Give the number of lines in the records below that contain the word "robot", and nothing more.
★ ★ ★ ★ ★
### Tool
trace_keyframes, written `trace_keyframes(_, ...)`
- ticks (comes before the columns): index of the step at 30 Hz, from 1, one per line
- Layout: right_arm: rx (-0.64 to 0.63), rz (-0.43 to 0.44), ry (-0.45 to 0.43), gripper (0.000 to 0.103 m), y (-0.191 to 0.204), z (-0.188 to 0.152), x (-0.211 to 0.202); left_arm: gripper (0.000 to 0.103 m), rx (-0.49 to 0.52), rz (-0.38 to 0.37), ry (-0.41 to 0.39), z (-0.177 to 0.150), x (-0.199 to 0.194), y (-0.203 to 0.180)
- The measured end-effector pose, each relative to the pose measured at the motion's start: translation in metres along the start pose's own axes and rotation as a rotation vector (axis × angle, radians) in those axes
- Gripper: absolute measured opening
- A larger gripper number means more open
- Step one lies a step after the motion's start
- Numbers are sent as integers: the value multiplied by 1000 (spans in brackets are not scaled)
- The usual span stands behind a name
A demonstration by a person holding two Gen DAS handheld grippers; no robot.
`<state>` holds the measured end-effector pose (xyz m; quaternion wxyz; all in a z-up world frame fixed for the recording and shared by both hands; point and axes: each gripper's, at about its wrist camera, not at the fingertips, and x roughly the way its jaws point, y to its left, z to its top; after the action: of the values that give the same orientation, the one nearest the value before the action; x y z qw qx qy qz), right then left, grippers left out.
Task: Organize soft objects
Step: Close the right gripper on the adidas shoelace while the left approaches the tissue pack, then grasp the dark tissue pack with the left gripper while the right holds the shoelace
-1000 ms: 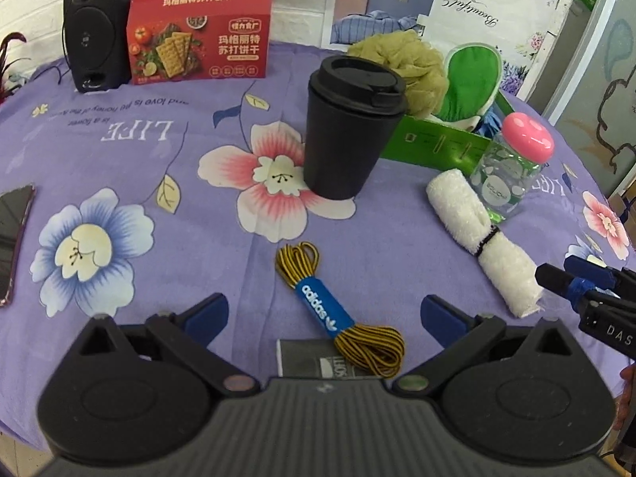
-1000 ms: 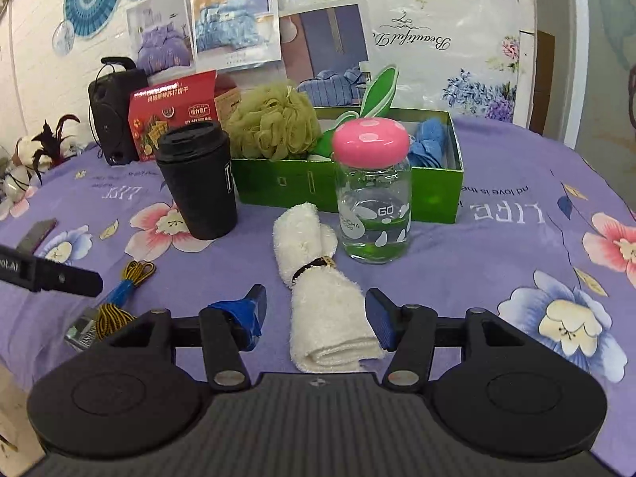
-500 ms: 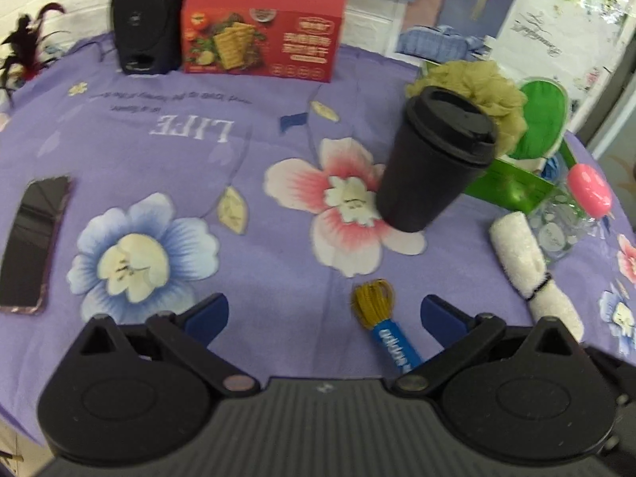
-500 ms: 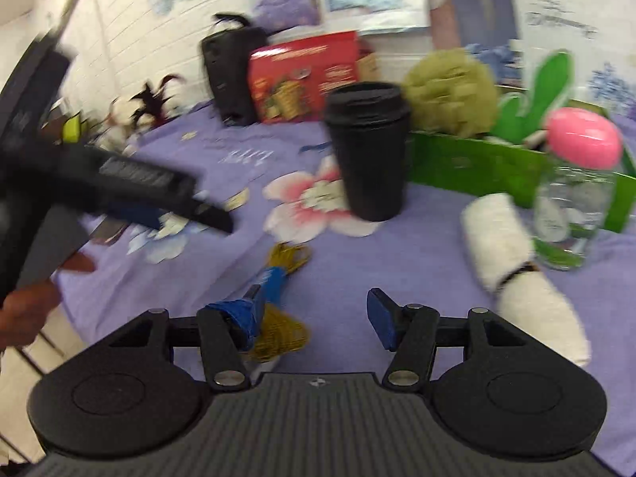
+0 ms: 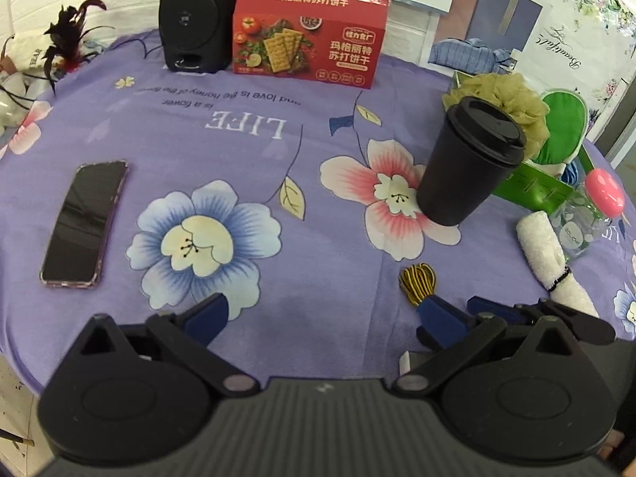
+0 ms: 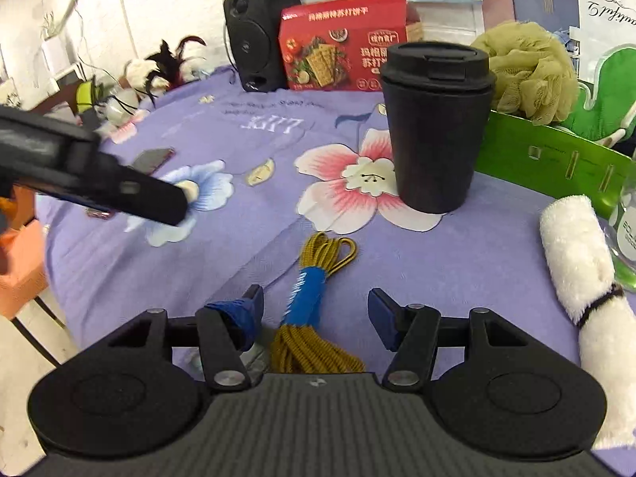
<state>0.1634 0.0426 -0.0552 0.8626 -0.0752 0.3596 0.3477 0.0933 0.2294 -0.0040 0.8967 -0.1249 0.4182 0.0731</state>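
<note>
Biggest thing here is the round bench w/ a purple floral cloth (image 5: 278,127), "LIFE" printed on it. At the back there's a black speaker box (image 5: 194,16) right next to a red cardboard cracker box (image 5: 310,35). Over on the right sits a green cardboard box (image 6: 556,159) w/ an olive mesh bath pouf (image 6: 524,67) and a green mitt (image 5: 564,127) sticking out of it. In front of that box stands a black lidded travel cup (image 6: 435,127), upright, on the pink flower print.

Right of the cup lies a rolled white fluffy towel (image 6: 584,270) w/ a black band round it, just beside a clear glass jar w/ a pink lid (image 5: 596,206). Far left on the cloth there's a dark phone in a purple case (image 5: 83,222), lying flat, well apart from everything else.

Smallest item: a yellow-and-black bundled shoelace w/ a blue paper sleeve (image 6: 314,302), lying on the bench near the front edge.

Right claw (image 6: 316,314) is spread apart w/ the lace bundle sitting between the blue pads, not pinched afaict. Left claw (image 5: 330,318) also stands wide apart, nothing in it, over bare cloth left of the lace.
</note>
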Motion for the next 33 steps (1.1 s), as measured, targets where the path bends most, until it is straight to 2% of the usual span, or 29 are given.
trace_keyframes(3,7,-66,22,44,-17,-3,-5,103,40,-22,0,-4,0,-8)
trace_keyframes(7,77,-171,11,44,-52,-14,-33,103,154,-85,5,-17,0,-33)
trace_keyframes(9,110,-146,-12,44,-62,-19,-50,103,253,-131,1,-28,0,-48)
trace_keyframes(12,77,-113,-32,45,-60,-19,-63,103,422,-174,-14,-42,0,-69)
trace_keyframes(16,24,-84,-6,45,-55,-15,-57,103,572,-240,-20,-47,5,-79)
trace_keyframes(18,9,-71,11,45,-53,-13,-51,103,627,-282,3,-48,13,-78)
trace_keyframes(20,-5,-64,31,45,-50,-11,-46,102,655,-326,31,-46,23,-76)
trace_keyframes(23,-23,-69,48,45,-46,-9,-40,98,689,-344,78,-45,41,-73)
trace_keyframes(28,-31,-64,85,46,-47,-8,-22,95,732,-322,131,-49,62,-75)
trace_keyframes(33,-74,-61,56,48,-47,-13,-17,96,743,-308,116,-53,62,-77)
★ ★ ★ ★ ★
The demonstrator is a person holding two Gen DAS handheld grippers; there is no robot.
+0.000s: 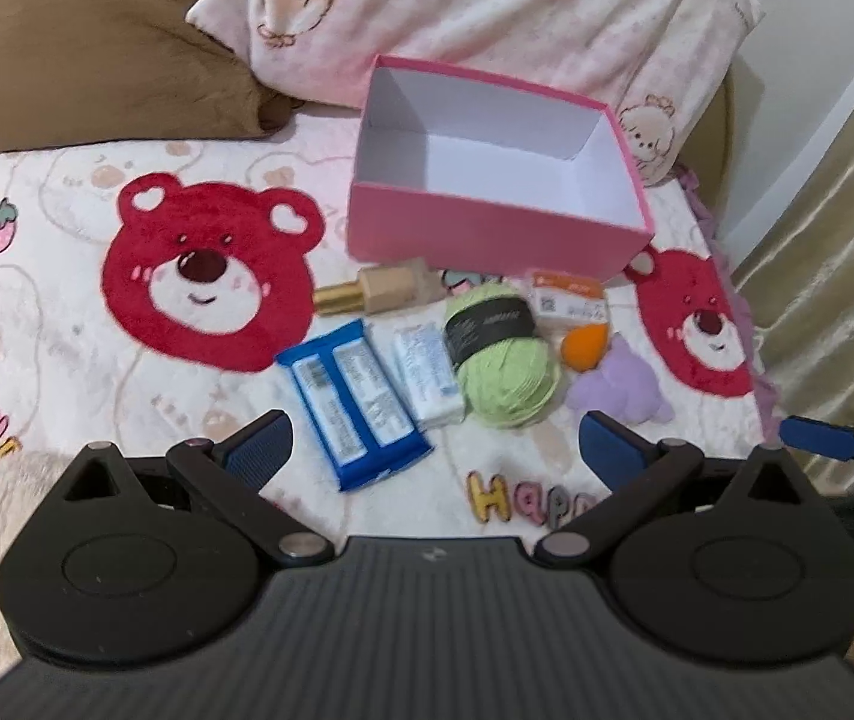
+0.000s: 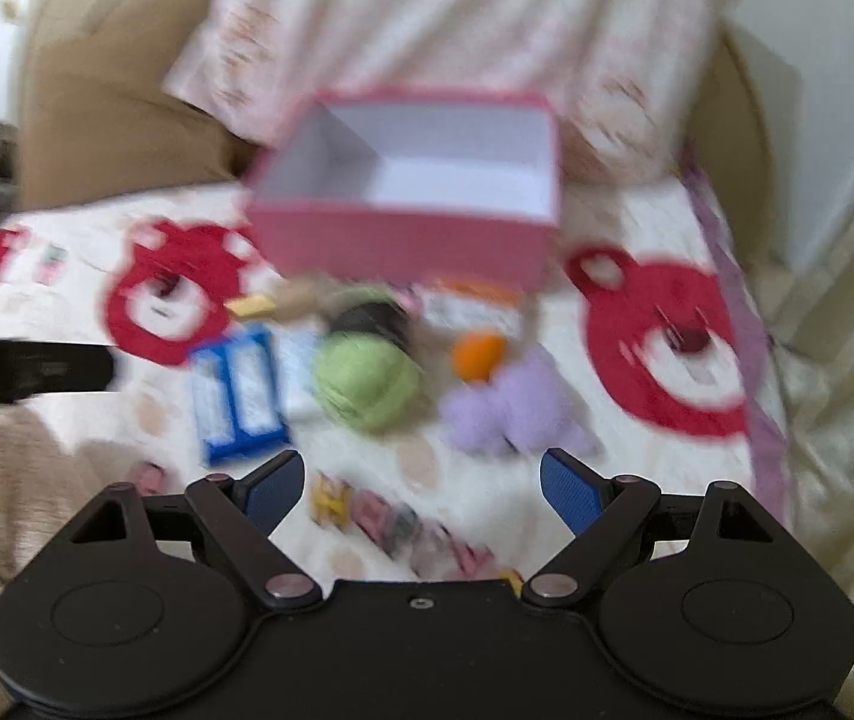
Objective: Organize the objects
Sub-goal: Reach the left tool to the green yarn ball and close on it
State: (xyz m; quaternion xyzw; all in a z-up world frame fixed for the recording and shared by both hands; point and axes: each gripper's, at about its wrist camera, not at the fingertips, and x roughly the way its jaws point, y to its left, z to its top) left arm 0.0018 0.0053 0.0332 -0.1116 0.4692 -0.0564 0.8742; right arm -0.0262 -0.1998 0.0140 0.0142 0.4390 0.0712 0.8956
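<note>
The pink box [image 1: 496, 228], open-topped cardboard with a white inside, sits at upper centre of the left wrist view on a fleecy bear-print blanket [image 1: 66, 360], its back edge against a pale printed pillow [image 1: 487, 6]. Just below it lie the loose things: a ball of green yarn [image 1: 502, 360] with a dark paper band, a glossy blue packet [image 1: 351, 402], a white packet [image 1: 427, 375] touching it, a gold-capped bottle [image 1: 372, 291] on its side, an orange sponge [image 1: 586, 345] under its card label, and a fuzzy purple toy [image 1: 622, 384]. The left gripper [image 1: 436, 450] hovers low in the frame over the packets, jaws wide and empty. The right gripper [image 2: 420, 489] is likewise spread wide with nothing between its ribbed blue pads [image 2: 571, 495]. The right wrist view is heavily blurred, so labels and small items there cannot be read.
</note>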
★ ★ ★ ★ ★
Solution to this task - 2